The Honourable Hilary grunted, and sat down on a bucket and carefully
prepared a piece of Honey Dew. He was surprised and agitated.
"Then why are you a fugitive from justice if you were acting in
self-defence?" he inquired.
"Well, you see there were no witnesses, except a Mexican of Blodgett's, and
Blodgett runs the Pepper County machine for the railroad out there. I'd been
wanting to come East and have a look at you for some time, and I thought I might
as well come now."
"How did this—this affair start?" asked Mr. Vane.
"Blodgett was driving in some of Tyner's calves, and I caught him. I told him
what I thought of him, and he shot at me through his pocket. That was all."
"All! You shot him, didn't you?"
"I was lucky enough to hit him first," said Austen.

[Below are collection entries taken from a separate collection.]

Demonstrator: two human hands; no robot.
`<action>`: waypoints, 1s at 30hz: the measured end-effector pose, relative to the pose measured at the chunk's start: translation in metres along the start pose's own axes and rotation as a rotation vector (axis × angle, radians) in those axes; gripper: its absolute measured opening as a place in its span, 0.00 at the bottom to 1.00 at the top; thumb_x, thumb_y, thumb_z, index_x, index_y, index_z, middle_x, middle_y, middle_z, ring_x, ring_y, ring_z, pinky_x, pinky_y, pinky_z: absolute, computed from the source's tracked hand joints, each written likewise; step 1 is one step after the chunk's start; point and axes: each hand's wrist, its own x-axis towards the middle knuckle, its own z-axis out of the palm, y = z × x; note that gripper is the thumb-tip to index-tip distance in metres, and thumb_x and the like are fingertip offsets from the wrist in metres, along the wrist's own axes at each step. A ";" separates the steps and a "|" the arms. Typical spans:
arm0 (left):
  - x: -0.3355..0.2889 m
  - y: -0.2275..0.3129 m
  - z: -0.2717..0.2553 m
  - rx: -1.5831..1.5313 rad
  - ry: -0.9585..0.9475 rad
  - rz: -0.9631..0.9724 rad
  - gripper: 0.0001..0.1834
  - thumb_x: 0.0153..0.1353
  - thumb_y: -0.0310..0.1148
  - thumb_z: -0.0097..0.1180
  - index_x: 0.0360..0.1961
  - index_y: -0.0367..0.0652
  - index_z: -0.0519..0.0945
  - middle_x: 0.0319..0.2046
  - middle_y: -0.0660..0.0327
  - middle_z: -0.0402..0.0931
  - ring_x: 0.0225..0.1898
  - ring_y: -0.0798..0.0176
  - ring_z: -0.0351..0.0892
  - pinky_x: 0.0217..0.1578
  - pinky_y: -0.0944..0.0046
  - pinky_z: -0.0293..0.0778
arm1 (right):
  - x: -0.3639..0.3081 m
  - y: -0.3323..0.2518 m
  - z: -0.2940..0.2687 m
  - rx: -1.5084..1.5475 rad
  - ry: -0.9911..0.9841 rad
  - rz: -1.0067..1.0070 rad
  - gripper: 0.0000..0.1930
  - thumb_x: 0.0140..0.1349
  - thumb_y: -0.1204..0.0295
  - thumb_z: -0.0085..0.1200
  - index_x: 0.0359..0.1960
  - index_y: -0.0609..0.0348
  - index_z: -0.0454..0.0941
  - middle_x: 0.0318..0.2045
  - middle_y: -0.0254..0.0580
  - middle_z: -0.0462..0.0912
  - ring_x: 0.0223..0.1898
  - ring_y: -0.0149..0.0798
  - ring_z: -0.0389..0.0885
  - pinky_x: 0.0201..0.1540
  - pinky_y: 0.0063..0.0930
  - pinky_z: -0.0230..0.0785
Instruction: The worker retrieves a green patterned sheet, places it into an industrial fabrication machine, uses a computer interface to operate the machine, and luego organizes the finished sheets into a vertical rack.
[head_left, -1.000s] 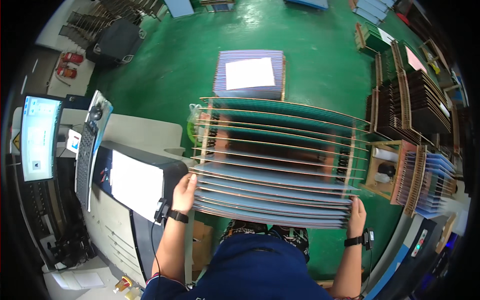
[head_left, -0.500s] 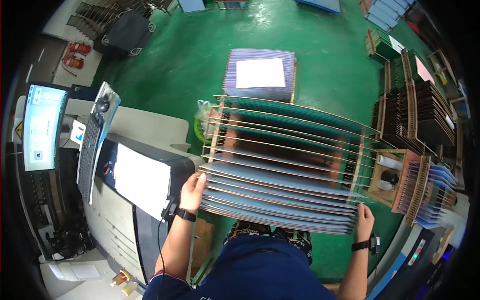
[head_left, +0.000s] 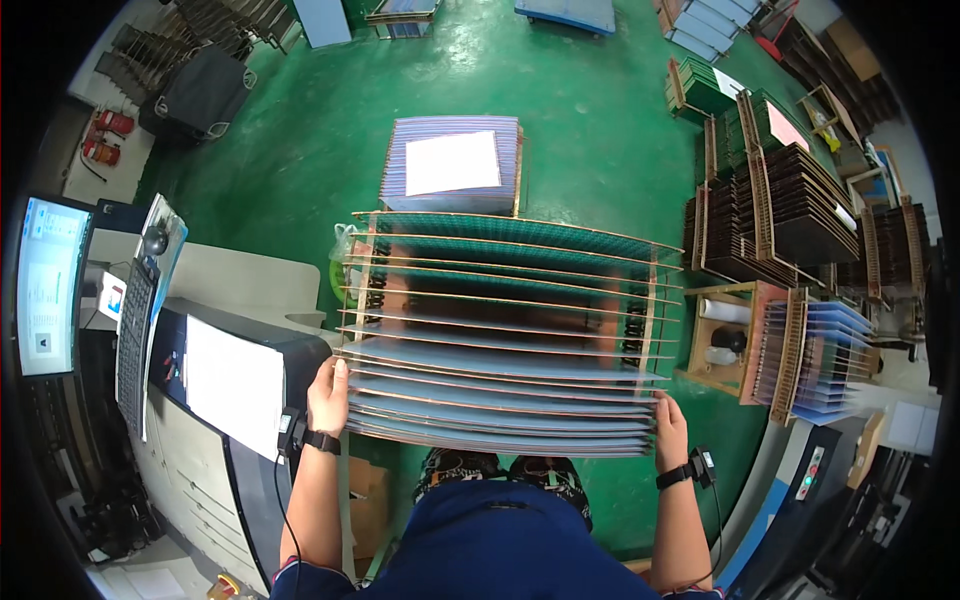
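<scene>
In front of me is a slotted rack with several thin, flat panels standing in rows. The far ones look green and the near ones blue-grey, with copper-coloured edges. My left hand is closed at the left edge of a near panel, thumb on top. Level with it on the other side, my right hand has its fingers curled at the panel's right edge. The near panels lie close together, so I cannot tell whether the hands grip one or more. Both wrists carry black bands with a small device and cable.
Beyond the rack stands a stack of panels topped by a white sheet. To the left are a machine with papers, a keyboard and a monitor. More loaded racks and a wooden stand line the right.
The whole view has shifted, so the rack and surroundings sit farther left in the picture. Both hands stay at the same panel edges.
</scene>
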 end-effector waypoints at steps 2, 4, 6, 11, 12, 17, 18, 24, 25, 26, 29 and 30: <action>-0.003 -0.002 -0.002 -0.095 -0.020 0.006 0.23 0.69 0.43 0.49 0.54 0.34 0.73 0.42 0.54 0.79 0.44 0.64 0.77 0.45 0.65 0.74 | -0.001 0.002 -0.006 0.002 -0.050 0.060 0.22 0.70 0.59 0.47 0.57 0.63 0.72 0.41 0.32 0.78 0.37 0.25 0.72 0.41 0.19 0.66; -0.005 -0.008 -0.005 -0.086 -0.032 0.026 0.24 0.69 0.42 0.50 0.56 0.34 0.71 0.45 0.53 0.78 0.46 0.63 0.77 0.49 0.64 0.72 | 0.001 0.001 -0.012 0.013 -0.106 0.142 0.22 0.70 0.59 0.47 0.58 0.62 0.72 0.41 0.31 0.78 0.36 0.24 0.71 0.39 0.18 0.66; -0.007 -0.018 -0.004 -0.262 -0.068 -0.013 0.25 0.67 0.39 0.54 0.58 0.33 0.70 0.49 0.54 0.76 0.51 0.63 0.75 0.54 0.64 0.69 | 0.005 0.000 -0.015 -0.012 -0.133 0.126 0.22 0.69 0.59 0.48 0.58 0.60 0.72 0.39 0.29 0.77 0.35 0.23 0.71 0.36 0.19 0.67; -0.008 -0.039 -0.005 -0.265 -0.118 0.064 0.26 0.64 0.36 0.58 0.60 0.36 0.69 0.48 0.55 0.77 0.47 0.64 0.76 0.49 0.65 0.72 | 0.006 0.001 -0.021 0.051 -0.216 0.140 0.23 0.69 0.60 0.48 0.60 0.61 0.70 0.42 0.31 0.76 0.37 0.23 0.73 0.37 0.17 0.67; -0.009 -0.041 -0.005 -0.275 -0.128 0.041 0.27 0.63 0.37 0.58 0.60 0.36 0.69 0.48 0.54 0.78 0.45 0.64 0.77 0.48 0.65 0.73 | 0.007 0.004 -0.021 0.083 -0.228 0.124 0.24 0.69 0.59 0.48 0.61 0.61 0.69 0.40 0.29 0.76 0.33 0.21 0.70 0.35 0.15 0.64; -0.013 -0.027 -0.004 -0.143 -0.069 -0.023 0.22 0.63 0.40 0.58 0.53 0.35 0.75 0.39 0.59 0.80 0.40 0.68 0.78 0.44 0.68 0.73 | 0.009 0.021 -0.023 0.072 -0.250 0.040 0.27 0.70 0.50 0.41 0.59 0.57 0.71 0.38 0.28 0.78 0.34 0.24 0.71 0.33 0.20 0.61; -0.014 -0.022 -0.002 -0.111 -0.060 -0.060 0.20 0.65 0.40 0.57 0.51 0.35 0.76 0.38 0.61 0.80 0.41 0.70 0.77 0.44 0.69 0.72 | 0.010 0.023 -0.022 0.063 -0.207 0.105 0.27 0.70 0.49 0.41 0.59 0.57 0.72 0.39 0.29 0.78 0.35 0.24 0.72 0.34 0.20 0.62; -0.014 -0.012 0.004 -0.033 0.042 0.008 0.20 0.64 0.44 0.56 0.47 0.37 0.78 0.32 0.56 0.81 0.35 0.66 0.80 0.40 0.66 0.74 | 0.005 0.012 -0.008 0.052 -0.116 0.178 0.31 0.69 0.43 0.38 0.57 0.58 0.74 0.45 0.35 0.79 0.42 0.31 0.74 0.41 0.25 0.65; -0.013 -0.014 0.004 -0.042 0.041 0.014 0.20 0.64 0.44 0.56 0.46 0.37 0.78 0.31 0.57 0.81 0.35 0.66 0.79 0.40 0.66 0.74 | 0.002 0.008 -0.006 0.054 -0.101 0.185 0.30 0.69 0.45 0.39 0.56 0.58 0.74 0.44 0.34 0.79 0.42 0.29 0.74 0.42 0.24 0.65; -0.012 -0.017 0.004 -0.038 0.036 0.016 0.20 0.64 0.44 0.56 0.46 0.37 0.78 0.31 0.57 0.81 0.35 0.67 0.79 0.40 0.66 0.74 | 0.001 0.007 -0.003 0.057 -0.083 0.189 0.29 0.70 0.47 0.39 0.56 0.59 0.74 0.44 0.33 0.79 0.41 0.28 0.73 0.42 0.24 0.65; -0.009 -0.027 0.006 -0.057 0.042 0.043 0.21 0.63 0.45 0.57 0.47 0.37 0.78 0.33 0.52 0.82 0.36 0.61 0.82 0.39 0.64 0.75 | -0.002 0.007 0.000 0.045 -0.069 0.150 0.28 0.71 0.48 0.39 0.55 0.60 0.75 0.44 0.34 0.79 0.43 0.30 0.74 0.44 0.26 0.66; -0.009 -0.029 0.007 -0.019 0.058 0.076 0.20 0.64 0.44 0.56 0.46 0.37 0.78 0.33 0.52 0.82 0.36 0.62 0.81 0.40 0.64 0.75 | -0.003 0.010 0.000 0.042 -0.047 0.147 0.27 0.71 0.49 0.39 0.55 0.61 0.75 0.45 0.35 0.79 0.45 0.31 0.74 0.46 0.26 0.67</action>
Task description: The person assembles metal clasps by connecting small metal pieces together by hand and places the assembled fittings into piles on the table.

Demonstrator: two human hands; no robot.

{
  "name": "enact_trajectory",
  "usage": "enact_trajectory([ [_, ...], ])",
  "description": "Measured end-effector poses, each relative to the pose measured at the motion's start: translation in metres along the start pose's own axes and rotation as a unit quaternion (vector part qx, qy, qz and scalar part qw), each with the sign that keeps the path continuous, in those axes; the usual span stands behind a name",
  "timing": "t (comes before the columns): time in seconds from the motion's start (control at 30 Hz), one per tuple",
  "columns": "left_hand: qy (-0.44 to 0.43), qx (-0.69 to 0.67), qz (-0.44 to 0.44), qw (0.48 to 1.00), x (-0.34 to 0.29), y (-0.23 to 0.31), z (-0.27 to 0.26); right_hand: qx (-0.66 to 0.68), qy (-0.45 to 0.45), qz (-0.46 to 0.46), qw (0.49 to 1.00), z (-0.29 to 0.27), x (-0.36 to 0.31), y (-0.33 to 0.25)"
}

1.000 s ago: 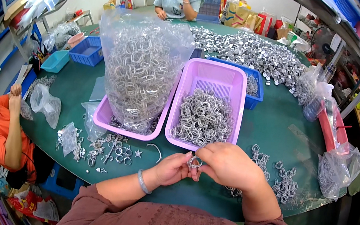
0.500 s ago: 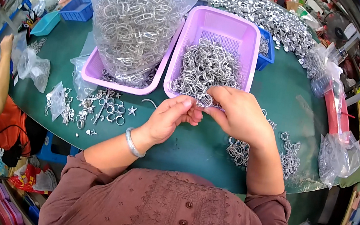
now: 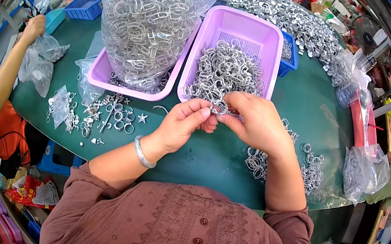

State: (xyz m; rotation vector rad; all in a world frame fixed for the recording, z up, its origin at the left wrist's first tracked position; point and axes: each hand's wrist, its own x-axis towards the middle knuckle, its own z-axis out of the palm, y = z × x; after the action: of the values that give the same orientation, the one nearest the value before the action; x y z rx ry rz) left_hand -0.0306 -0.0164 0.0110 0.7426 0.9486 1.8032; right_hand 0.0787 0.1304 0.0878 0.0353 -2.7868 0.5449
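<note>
Both hands meet above the green table [image 3: 230, 162], just at the near rim of the right-hand one of two lilac baskets [image 3: 261, 29]. The left hand [image 3: 182, 125] and right hand [image 3: 255, 123] pinch one small silver metal ring [image 3: 219, 108] between closed fingertips. That basket holds a heap of metal clips; the other basket [image 3: 97, 73] carries one clear bag [image 3: 147, 18] full of them. One co-worker's arm [image 3: 11, 66] reaches in at far left.
</note>
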Motion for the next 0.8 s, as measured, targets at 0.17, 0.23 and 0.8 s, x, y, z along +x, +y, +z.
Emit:
enact_trajectory([
  [0.17, -0.004, -0.006, -0.003, 1.0, 0.0008, 0.0004, -0.0011, 0.003, 0.001, 0.001, 1.0, -0.001, 0.0011, -0.0012],
  [0.23, -0.01, -0.014, -0.009, 1.0, 0.001, 0.0011, -0.0003, 0.008, -0.001, 0.0, 1.0, -0.0009, 0.0007, -0.0003],
  [0.8, -0.027, -0.078, -0.042, 0.996, 0.0015, -0.0014, -0.0063, -0.001, -0.01, 0.002, 1.0, -0.0026, 0.0008, -0.0035],
])
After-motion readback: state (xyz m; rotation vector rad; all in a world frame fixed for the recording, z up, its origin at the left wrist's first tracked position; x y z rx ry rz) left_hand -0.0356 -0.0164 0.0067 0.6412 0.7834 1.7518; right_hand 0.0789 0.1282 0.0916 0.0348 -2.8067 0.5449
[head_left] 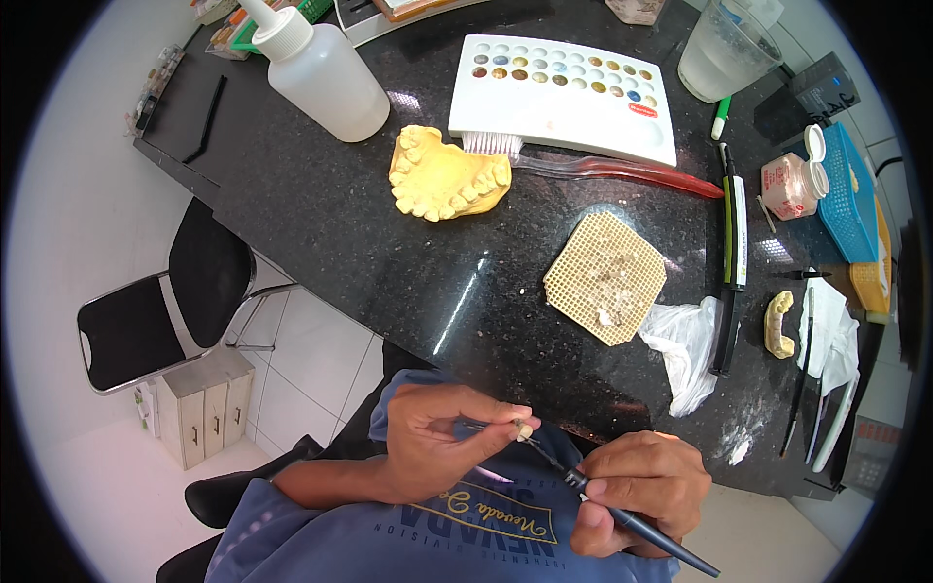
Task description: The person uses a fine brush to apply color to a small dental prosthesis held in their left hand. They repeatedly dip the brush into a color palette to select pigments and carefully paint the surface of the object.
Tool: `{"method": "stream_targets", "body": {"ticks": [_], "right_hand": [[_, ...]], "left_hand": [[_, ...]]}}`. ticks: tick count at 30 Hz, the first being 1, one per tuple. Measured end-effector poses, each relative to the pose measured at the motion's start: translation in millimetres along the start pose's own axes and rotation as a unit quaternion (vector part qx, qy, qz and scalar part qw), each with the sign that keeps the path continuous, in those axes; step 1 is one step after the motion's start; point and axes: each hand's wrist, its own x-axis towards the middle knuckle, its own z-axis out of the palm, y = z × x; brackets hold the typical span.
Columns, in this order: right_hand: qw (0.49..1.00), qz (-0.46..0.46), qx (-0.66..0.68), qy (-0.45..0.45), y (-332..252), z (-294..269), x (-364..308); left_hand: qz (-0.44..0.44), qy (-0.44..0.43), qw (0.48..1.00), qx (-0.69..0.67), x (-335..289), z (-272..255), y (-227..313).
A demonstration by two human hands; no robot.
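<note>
Tooth-shaped piece (525, 430), small & pale, sits pinched btwn thumb and fingertips of L hand (437, 432), over the lap, short of the bench (369, 253). R hand (651, 486) is clamped round a dark pen-style instrument (651, 532), thin metal tip aimed at the piece; contact can't be told at this size. My read: prob mid-job. Tooth form's there, detail work w/ the tip seems in hand, final surface + fitting likely left; finish too small to check. Ahead of R hand: cream honeycomb tray (607, 277) w/ pale crumbs on it, crumpled white tissue (685, 355) just beside; both would be in the way of a fwd reach. Out right of R hand: slim black brush (799, 384), small arch model (778, 325), then syringe (734, 243) ahead-right. Straight ahead of L hand, yellow plaster dental model (447, 180); past it, toothbrush (622, 170) alongside white palette (573, 131). Farthest: squeeze bottle (330, 83) ahead-left of L hand, clear cup (719, 63) way ahead of R hand.
</note>
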Motion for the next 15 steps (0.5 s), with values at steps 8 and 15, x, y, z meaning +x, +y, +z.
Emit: {"method": "stream_targets", "body": {"ticks": [8,15], "right_hand": [[1.0,-0.003,0.001,0.007,0.5,0.6,-0.2],[1.0,-0.008,-0.003,0.009,1.0,1.3,1.0]], "left_hand": [[-0.004,-0.002,1.0,-0.004,-0.1,-0.1,0.4],[-0.002,0.001,1.0,-0.01,-0.6,-0.2,-0.7]]}}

Extraordinary as it may seem, the Honourable Hilary experienced a sense of
pride.
"Where did you hit him?" he asked.
It was Euphrasia who took matters in her own hands and killed the fatted
calf, and the meal to which they presently sat down was very different from the
frugal suppers Mr. Vane usually had. But he made no comment. It is perhaps not
too much to say that he would have been distinctly disappointed had it been
otherwise. There was Austen's favourite pie, and Austen's favourite cake, all
inherited from the Austens, who had thought more of the fleshpots than people
should. And the prodigal did full justice to the occasion.